WHAT IS EXPECTED: Reproduce the opening lines of the records exactly, up to and including the line in which "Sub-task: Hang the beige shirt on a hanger" occurs.

(PROVIDED ENTRIES)

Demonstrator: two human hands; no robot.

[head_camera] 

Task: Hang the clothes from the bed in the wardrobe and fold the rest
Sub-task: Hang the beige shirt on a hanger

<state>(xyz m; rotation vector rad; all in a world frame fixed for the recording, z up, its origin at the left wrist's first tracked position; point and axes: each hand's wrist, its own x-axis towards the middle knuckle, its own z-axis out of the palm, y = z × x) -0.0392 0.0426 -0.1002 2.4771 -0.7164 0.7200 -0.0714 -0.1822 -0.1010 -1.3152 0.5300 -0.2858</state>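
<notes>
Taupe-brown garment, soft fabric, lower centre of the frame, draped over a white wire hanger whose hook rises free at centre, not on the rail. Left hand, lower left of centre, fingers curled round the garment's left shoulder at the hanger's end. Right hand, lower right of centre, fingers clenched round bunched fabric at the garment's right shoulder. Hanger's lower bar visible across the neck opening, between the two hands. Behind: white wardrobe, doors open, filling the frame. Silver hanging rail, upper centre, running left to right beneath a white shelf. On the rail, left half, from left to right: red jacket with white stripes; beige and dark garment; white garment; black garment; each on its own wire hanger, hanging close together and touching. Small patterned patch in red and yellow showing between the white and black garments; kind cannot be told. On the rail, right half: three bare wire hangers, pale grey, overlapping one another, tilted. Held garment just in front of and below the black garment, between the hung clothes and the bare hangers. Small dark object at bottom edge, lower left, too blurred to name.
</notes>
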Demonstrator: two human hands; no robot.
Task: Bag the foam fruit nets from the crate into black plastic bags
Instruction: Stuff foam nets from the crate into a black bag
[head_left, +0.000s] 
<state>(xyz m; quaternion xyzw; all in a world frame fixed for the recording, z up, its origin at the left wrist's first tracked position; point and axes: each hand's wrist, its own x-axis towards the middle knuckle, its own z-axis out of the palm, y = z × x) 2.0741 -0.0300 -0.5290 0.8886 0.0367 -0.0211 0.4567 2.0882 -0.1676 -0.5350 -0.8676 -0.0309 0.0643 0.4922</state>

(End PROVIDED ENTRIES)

EXERCISE SOLUTION:
Demonstrator: two human hands; no robot.

[head_camera] 

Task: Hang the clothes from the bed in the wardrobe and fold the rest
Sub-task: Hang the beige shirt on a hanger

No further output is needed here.